/Dependency-Timeline-Audit

Dependency Timeline Audit

Primary LanguagePythonApache License 2.0Apache-2.0

Dependency Timeline Audit

Traditional software audits check what versions of software you are using and if they have known vulnerabilities. Dependency Timeline Audit goes further by checking when your software dependencies were released because even the latest version might be many years old. This tool provides a new dimension to dependency risk management by revealing not just outdated software, but also potentially unmaintained ones. Dependency Timeline Audit helps development teams make more informed decisions about their software supply chain by offering insights into the age of your dependencies, regardless of version numbers. This approach enables better risk assessment, helps prioritize updates, and supports long-term project health by identifying dependencies that may pose hidden risks due to a lack of active maintenance.

Process

1. Software Inventory

Create a comprehensive inventory of all software dependencies used in the project. This inventory can be generated in the following ways:

  • An explicit list of packages (simple text file or command line argument)
  • Scan project files for dependencies using regex-based import scanning
  • Scan project files for dependencies using imports and loading (e.g. Python ast)
  • Scan SBOM file (SPDX, CycloneDX)
  • Lock files (e.g., package-lock.json, Pipfile.lock).

Goal: Embed support for SBOM and other auditing tools already integrated into project toolchains, making the process seamless.

2. System Version Check

Once the inventory of dependencies is gathered, check the specific versions of packages installed on:

  • The system running the audit.
  • Virtual environments (if applicable).
  • Remote systems (as needed).

Goal: Create an actual baseline of what is installed and used. Do not require the use of third party tools, but we want to support third party tools.

3. Get Package Information

Query relevant package ecosystems (via APIs or scraping language-specific package repositories) to gather detailed package information and compare it to the versions installed on the system:

  • Data sources:
    • ecosyste.ms API for package metadata.
    • Libraries.io API for ecosystem-wide package data.
    • Snyk API for security and package health insights.
    • Language-specific databases (e.g., pypi.org for Python).
  • Gather:
    • The latest available version in the ecosystem.
    • Dependency relationships, license information, security vulnerabilities, etc.
  • Cache results for future comparisons and periodically update them to ensure accuracy.

Goal: get a blended set of data that is useful and easy, it also must be free.
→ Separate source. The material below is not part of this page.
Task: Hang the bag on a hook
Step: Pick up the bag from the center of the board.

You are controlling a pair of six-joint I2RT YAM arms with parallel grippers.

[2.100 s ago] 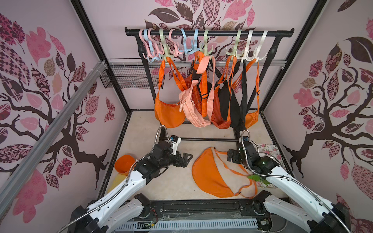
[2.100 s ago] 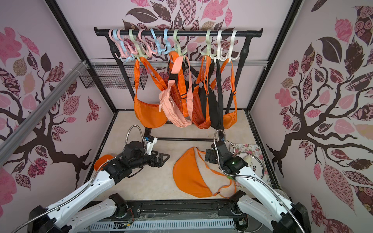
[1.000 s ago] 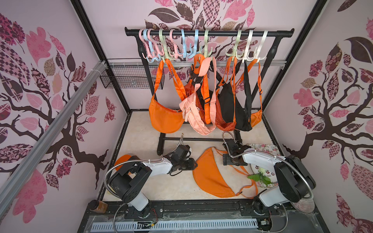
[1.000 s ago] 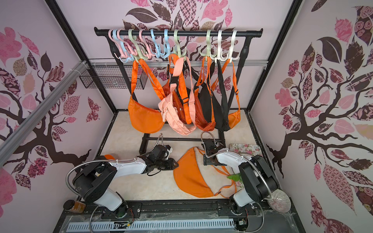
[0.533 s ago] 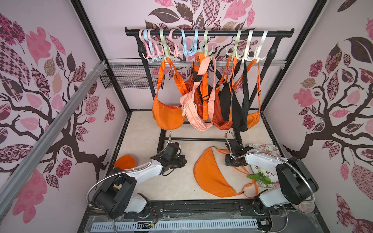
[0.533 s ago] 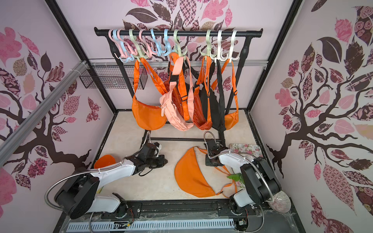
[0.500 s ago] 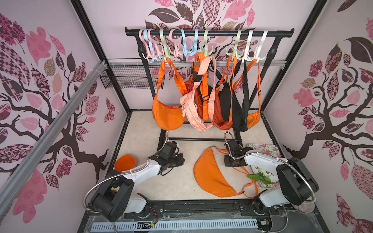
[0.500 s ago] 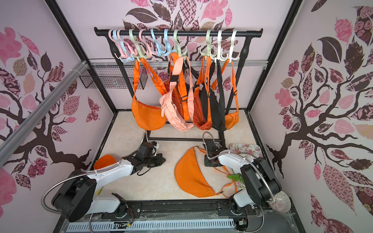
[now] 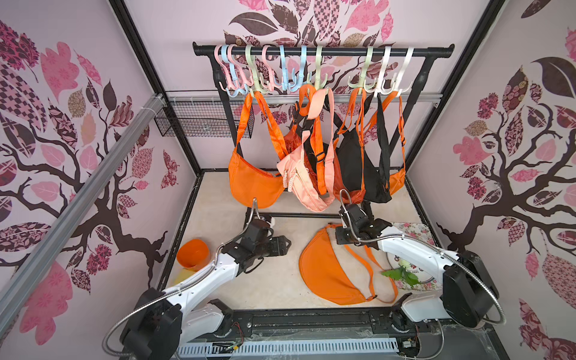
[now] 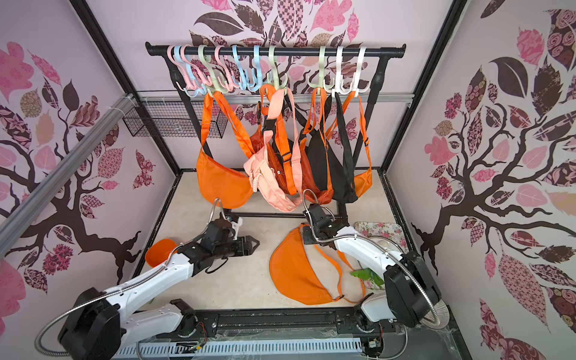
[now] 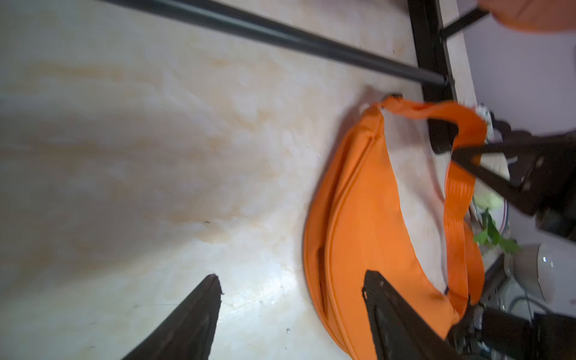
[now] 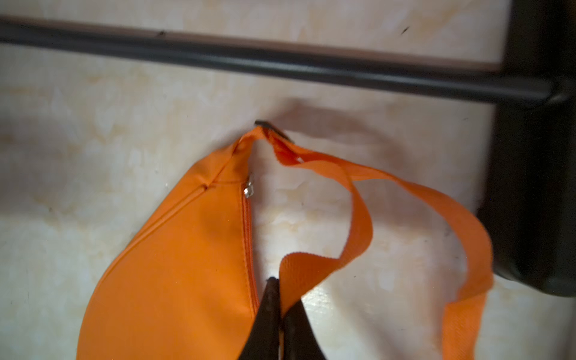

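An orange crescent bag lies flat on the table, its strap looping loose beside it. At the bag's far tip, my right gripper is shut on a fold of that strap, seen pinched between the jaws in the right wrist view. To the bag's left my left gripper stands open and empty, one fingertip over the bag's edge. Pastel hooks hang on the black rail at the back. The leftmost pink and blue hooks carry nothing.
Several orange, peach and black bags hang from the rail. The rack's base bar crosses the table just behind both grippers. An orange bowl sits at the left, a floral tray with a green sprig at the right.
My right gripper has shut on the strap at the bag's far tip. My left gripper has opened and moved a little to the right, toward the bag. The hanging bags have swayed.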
4. Exceptions / Information Database

Maintain a custom database to manage exceptions and reduce false positives:

  • Custom Exceptions: Allow users to flag certain dependency versions or known issues (e.g., older versions of importlib-metadata causing issues).
  • False Positive Mitigation: Store exceptions to avoid unnecessary warnings and focus the audit on critical updates or issues.
  • Known problems, e.g. youtube-downloader should be replaced with yt-dlp

Goal: allow people to easily contribute, once they research a problem they should be able to submit their analysis easily.

5. Analyzing data

Analyze data:

  • Version Comparison: Compare the installed version against the latest available version from the ecosystem, and flag any discrepancies.
  • Check if the URLs listed work
  • Check how active the package maintainers are

GFoal: allow people to create new ways to analyze the data.

6. Reporting

Generate comprehensive reports with detailed data on each dependency, including:

  • Detailed Dependency Data:
    • Current version installed on the system.
    • Specified version in the project or SBOM.
    • Latest available version in the ecosystem.
    • Release dates, dependency relationships, license information, and potential vulnerabilities.
    • Highlight discrepancies between installed versions and the latest versions available.
  • Interactive Visualization:
    • A simple CLI GUI tool to visualize and interact with the dependency timeline data, providing an intuitive view of the project’s dependencies and any version mismatches.
  • Output Options:
    • Human-readable output for easier review by developers or project managers.
    • JSON-formatted output for automated integration into CI/CD pipelines or auditing tools.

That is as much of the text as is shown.